Par Tim Levaché
Les années 1980. Si nos sociétés occidentales ne sont pas encore régies par les ordinateurs comme l’écrivait Orwell, la course aux machines fait rage dans le monde de l’industrie musicale. Depuis la moitié du XXe siècle, les innovations se bousculent et ne cessent de réinventer le piano, cet ancêtre de la composition musicale, en lui apportant, sur la base de ses touches noires et blanches plutôt intuitives, des possibilités quasi infinies. Mais bien avant ça, le premier à s’intéresser au clavier amélioré trouve son histoire dans la seconde moitié des années 1930. Depuis son atelier à Versailles, Constant Martin, électronicien, bidouille des machines électroniques. Son truc, c’est de travailler sur des prototypes à signaux électroniques destinés à remplacer les instruments acoustiques comme le violon, qu’il affectionne particulièrement. En mettant au point sa machine, l’homme que l’on devait au mieux prendre pour un extraterrestre, au pire pour un fou à lier, pose les bases de l’un des tout premiers instruments de musique électronique de l’histoire. Après plus de dix années de recherches et d’expérimentations, il présente en 1947 le Clavioline : un clavier bien plus compact qu’un piano acoustique, capable de reproduire, en plus des sons de piano, les sonorités de nombreux instruments à vent ou à corde comme la trompette, le violon, l’orgue, l’accordéon, la clarinette ou même la contrebasse.
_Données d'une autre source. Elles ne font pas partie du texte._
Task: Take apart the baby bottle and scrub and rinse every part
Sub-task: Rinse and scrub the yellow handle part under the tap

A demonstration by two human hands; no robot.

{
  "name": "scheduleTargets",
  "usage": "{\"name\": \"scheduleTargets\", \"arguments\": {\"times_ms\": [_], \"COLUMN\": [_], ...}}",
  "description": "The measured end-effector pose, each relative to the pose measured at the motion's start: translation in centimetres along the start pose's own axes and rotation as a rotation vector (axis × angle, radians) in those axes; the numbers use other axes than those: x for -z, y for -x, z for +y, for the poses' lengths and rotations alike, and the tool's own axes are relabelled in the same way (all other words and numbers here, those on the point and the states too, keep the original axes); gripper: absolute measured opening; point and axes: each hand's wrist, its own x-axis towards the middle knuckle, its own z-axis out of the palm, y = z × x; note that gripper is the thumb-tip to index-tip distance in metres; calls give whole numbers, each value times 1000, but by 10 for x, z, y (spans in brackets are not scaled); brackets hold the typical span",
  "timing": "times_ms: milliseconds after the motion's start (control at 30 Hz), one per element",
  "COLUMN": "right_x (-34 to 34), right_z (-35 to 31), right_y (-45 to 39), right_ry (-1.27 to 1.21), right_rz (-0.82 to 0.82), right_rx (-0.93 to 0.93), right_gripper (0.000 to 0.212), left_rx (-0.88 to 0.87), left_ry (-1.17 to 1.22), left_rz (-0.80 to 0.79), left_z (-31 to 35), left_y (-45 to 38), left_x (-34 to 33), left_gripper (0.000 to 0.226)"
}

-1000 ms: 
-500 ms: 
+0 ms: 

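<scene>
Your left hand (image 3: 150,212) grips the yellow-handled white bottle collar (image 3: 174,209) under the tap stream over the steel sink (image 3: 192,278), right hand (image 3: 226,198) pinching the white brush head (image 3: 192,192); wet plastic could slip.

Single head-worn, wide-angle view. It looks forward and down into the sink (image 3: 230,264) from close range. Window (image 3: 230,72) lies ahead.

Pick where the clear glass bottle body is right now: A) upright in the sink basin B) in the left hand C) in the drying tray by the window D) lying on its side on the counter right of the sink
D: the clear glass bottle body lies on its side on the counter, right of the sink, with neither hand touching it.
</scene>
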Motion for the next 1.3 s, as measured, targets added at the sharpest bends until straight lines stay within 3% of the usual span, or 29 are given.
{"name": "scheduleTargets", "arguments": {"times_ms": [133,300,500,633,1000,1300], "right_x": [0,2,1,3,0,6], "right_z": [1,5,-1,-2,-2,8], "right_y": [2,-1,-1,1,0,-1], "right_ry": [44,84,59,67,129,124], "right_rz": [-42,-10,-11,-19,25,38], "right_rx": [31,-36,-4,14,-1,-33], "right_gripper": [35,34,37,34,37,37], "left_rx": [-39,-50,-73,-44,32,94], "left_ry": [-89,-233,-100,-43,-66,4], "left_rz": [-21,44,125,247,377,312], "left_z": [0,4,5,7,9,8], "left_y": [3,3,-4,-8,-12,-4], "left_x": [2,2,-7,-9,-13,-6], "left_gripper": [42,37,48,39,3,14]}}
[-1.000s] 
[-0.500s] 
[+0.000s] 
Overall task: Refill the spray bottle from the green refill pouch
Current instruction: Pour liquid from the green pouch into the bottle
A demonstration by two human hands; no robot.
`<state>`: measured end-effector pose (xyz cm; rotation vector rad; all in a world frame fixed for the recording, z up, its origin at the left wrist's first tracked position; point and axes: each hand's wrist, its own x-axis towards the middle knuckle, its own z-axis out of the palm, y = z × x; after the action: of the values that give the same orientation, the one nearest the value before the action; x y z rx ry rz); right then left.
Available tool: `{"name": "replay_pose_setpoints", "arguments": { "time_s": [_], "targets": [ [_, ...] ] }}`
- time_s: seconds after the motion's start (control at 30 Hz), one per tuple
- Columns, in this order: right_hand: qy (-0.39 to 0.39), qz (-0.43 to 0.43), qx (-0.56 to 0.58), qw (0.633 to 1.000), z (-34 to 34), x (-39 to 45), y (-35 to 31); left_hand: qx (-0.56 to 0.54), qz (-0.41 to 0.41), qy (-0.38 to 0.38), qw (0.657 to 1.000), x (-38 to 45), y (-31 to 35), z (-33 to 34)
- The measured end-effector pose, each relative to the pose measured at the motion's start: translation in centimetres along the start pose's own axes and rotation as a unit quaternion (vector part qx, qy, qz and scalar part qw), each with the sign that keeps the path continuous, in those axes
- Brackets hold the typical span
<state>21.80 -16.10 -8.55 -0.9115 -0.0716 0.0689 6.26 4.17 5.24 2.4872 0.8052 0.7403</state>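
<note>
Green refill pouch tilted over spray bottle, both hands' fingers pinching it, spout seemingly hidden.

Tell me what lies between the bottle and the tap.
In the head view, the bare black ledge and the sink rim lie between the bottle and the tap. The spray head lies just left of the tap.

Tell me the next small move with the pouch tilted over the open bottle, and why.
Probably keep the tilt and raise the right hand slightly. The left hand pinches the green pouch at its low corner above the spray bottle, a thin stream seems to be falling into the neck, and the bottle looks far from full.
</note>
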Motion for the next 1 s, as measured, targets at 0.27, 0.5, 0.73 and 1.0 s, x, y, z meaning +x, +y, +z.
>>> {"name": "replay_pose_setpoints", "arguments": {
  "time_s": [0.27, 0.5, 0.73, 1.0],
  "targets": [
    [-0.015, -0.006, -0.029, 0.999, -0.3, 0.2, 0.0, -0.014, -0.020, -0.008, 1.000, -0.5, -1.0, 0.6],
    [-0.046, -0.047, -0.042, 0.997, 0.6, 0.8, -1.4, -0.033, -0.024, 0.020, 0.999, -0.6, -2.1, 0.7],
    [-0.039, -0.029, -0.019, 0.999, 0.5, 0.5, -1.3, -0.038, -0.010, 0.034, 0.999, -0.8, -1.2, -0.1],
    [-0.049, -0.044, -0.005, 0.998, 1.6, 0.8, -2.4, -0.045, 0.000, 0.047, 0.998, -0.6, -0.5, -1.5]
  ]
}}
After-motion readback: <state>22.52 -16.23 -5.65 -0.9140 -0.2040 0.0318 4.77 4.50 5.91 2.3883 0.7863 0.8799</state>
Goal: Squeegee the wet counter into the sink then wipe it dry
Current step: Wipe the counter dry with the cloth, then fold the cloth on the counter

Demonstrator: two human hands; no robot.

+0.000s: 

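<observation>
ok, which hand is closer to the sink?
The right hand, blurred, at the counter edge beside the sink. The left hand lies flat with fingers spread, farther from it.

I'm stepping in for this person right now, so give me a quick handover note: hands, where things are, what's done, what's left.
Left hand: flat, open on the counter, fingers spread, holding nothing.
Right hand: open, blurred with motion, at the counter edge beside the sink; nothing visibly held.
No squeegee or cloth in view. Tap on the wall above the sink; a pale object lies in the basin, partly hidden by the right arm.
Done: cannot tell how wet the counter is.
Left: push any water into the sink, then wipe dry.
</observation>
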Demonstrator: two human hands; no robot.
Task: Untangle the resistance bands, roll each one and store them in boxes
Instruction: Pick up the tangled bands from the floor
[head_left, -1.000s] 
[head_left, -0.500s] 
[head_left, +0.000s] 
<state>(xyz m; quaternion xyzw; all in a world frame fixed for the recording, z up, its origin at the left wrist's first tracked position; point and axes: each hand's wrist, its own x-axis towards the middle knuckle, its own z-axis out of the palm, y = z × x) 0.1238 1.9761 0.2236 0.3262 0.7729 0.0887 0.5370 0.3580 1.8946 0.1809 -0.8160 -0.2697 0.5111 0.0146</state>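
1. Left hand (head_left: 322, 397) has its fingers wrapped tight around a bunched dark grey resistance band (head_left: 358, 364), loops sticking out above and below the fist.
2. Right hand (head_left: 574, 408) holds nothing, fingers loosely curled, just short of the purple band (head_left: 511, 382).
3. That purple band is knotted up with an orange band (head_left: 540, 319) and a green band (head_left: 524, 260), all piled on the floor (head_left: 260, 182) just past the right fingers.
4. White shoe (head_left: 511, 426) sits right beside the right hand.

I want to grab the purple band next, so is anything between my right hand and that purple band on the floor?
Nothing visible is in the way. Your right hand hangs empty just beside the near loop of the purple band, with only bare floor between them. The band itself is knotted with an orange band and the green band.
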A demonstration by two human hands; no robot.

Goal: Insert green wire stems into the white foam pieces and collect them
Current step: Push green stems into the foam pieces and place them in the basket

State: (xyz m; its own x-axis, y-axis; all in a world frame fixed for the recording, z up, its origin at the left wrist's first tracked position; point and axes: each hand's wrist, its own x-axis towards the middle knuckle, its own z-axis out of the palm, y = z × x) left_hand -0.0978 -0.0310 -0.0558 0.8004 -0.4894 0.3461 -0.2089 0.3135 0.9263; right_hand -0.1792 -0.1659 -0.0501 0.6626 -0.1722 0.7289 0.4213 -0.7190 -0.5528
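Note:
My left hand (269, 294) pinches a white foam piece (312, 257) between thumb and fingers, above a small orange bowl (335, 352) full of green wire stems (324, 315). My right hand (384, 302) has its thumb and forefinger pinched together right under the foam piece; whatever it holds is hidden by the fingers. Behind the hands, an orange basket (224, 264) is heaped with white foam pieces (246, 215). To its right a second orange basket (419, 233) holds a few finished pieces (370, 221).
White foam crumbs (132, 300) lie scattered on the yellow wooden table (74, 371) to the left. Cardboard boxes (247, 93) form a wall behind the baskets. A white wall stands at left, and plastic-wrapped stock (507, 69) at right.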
C’est une révolution : les musiciens du monde entier se passionnent pour cette machine miracle et son succès ne tarde pas. Très vite, il est commercialisé par cinq grandes firmes internationales. Rien qu’au Royaume-Uni, sa popularité est si grande qu’il se vend à près de 30 000 exemplaires, avant d’atterrir entre les mains d’un certain John Lennon. Pour l’enregistrement de “Baby, You’re a Rich Man”, il utilise le Clavioline pour tapisser le morceau d’un instrument à vent à mi-chemin entre un gloussement aigu et un étouffement douloureux. Le titre figurera sur Sgt. Pepper’s Lonely Hearts Club Band, le huitième album studio des Beatles, considéré comme le plus grand disque de tous les temps par le magazine Rolling Stones. Fort de cette notoriété incontestable, le Clavioline, premier synthétiseur au monde, ouvre la brèche à des centaines de machines dont certaines iront jusqu’à bouleverser l’histoire de la musique.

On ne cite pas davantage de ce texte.